A Simpler, More Affordable Approach to Healthcare
For decades, Americans have been told there are only two choices for healthcare. You can pay rising premiums for traditional insurance, or you can rely on government programs that grow bigger and more expensive every year. But there’s actually a third option—one that’s already helping families save thousands of dollars: medical sharing plans.
Both faith-based and secular organizations offer medical sharing plans. They allow members to help cover each other’s medical expenses voluntarily. Instead of sending premiums into a large bureaucracy, families share costs directly. This approach puts healthcare decisions back in the hands of patients, not insurance companies or government agencies.
The cost difference is hard to ignore. Many Montana families pay $1,800 to $2,400 per month for unsubsidized insurance. Others pay $400 to $700 for subsidized plans. But subsidies don’t lower the real cost of healthcare. They shift that cost onto taxpayers, many of whom are already struggling to get by.
In a subsidy system, people are forced to help pay for someone else’s insurance through higher taxes. Medical sharing works differently. It also involves people helping each other—but by choice, not force. Participation is voluntary. Support is given freely. That difference matters.
With medical sharing, members contribute a monthly “share” instead of a premium. When someone needs care, eligible expenses are paid from those shared contributions. The process is simple, transparent, and community-driven.

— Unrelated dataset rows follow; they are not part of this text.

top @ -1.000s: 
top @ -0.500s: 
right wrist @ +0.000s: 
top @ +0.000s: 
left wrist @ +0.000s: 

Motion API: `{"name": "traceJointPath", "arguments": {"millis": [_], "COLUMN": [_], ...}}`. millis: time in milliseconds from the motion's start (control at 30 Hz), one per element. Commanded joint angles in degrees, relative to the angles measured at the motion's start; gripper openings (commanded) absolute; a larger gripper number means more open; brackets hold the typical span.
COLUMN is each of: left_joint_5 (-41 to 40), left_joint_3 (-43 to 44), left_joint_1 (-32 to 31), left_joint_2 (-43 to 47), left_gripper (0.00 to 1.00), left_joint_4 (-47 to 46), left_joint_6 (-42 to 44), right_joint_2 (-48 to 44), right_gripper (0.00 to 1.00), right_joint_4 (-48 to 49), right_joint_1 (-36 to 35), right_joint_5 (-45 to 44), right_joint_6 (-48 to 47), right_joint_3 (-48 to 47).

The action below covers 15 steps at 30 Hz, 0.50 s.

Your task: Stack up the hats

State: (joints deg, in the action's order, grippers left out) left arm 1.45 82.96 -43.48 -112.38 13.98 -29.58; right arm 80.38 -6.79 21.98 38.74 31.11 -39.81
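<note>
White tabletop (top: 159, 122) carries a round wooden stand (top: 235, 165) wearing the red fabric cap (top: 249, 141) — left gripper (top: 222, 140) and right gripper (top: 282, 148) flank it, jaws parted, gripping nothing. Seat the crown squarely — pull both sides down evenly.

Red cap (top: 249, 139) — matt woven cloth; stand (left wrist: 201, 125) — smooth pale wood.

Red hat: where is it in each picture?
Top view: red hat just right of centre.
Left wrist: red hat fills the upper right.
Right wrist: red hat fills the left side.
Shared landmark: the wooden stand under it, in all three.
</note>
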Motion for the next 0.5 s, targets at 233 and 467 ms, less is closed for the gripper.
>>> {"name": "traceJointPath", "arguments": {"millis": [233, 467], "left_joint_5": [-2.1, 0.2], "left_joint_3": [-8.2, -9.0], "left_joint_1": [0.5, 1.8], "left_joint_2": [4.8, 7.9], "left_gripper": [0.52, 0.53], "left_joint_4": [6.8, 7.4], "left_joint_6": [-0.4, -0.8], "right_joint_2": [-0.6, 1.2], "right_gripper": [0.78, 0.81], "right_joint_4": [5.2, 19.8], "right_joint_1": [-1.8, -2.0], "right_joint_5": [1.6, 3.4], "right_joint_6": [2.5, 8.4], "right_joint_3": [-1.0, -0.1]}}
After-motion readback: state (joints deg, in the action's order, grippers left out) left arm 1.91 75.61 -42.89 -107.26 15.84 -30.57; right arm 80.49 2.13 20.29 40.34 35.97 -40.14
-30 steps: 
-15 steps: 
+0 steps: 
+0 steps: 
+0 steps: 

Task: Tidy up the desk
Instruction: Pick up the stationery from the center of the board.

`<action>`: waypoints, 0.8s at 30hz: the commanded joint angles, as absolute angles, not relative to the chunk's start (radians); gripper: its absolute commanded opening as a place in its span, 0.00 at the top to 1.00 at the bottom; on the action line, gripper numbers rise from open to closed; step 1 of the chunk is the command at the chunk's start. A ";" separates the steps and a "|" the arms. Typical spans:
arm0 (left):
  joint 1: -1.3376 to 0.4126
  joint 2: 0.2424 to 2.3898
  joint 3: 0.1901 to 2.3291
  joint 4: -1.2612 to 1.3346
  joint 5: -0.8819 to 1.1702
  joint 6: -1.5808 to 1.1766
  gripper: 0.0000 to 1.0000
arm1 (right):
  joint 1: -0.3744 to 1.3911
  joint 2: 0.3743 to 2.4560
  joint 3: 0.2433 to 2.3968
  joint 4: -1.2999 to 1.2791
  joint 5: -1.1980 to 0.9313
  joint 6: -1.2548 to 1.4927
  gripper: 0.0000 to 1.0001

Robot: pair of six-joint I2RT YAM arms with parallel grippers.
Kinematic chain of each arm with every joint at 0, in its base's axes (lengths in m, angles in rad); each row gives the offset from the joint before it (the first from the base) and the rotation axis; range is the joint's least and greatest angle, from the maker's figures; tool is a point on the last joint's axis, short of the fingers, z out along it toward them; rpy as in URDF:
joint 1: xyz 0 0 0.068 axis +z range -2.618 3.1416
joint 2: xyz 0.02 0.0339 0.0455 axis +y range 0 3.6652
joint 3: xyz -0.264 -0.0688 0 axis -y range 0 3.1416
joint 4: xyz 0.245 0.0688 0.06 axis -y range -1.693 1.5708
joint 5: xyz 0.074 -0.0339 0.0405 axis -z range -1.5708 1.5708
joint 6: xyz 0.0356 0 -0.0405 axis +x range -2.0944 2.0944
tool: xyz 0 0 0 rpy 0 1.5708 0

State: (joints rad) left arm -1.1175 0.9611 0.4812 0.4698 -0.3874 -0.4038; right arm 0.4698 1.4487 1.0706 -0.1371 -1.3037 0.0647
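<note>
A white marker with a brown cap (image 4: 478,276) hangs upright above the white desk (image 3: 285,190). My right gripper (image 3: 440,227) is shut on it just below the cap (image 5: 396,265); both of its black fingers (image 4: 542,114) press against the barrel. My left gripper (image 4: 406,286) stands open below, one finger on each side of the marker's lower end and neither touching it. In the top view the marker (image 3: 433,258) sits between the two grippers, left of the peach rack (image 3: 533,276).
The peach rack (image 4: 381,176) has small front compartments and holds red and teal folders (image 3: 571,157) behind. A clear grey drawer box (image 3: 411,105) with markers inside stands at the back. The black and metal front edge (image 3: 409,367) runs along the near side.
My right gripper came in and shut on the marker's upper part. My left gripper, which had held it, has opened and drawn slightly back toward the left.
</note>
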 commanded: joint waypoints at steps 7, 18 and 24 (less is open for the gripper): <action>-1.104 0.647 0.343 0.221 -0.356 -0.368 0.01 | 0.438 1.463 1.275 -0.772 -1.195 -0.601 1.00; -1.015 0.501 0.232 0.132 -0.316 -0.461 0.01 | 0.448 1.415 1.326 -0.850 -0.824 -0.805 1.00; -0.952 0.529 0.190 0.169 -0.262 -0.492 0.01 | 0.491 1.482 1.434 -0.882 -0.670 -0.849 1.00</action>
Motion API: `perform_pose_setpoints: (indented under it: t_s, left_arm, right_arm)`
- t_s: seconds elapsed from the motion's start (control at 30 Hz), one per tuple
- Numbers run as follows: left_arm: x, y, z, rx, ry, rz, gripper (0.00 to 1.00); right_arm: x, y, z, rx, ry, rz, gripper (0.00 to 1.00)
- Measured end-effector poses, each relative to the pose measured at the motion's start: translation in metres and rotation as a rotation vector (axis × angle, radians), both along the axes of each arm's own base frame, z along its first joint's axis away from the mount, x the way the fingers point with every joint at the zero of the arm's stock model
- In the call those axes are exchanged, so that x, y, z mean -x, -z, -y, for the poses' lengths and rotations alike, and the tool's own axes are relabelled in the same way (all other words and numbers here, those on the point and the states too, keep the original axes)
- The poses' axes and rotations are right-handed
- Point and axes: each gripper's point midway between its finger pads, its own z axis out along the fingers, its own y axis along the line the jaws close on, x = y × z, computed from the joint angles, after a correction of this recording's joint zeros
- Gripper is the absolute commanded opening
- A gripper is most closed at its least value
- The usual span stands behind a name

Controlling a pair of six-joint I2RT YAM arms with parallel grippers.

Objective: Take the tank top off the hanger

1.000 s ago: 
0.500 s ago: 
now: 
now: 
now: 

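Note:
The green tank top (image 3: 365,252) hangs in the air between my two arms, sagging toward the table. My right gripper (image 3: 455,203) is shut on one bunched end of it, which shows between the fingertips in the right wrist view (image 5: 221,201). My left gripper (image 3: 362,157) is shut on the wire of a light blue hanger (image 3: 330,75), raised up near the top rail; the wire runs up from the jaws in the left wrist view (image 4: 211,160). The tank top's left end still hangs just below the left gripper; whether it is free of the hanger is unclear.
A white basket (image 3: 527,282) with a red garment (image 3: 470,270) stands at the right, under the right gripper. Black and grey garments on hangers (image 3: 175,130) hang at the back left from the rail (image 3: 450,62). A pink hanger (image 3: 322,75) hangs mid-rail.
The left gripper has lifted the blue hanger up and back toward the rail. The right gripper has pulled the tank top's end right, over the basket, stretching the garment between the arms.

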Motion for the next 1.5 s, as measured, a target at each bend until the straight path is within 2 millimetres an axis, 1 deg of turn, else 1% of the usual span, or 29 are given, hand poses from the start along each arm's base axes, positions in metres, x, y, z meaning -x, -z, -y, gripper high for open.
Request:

While in the past, medical sharing plans were limited in scope. That’s no longer true. Some sharing plans now include preventive care such as mammograms, prostate exams, colon cancer screenings, routine checkups, and telehealth services. Families get meaningful coverage without the high cost of traditional insurance.
Faith-based sharing plans require members to follow Christian values. Expenses that conflict with those beliefs are not shared. For many Christian families, this is a benefit. These plans also provide personal support, prayer, and encouragement during difficult times.
Secular sharing plans do not require a statement of faith. They still expect accountability and responsible participation. Many offer preventive care, telehealth, and Health Savings Account options. While they may cost slightly more than faith-based plans, they are still far more affordable than insurance.
Traditional insurance, by contrast, comes with high premiums, confusing networks, pre-authorizations, and denied claims. Deductibles are often so high that families delay care or skip it altogether.
Medical sharing plans are not perfect. They are not insurance, and like traditional insurance, they may not cover every situation. Pre-existing conditions may be limited at first. That’s why people should talk directly with plan representatives to understand what is covered and whether a plan fits their needs.
I’m not offering medical advice. I’m simply pointing out that alternatives exist. My family uses a medical sharing plan that includes preventive care, telehealth, and a Health Savings Account. It has worked very well for us.
Montanans don’t need more mandates because mandates, regulations, and special-interest influence have driven up costs and limited competition. We need more choices. Medical sharing plans lower costs, encourage responsibility, and give families control over their healthcare.
It’s time to stop pretending traditional insurance is the only option. For many families, medical sharing plans are a smart and proven solution.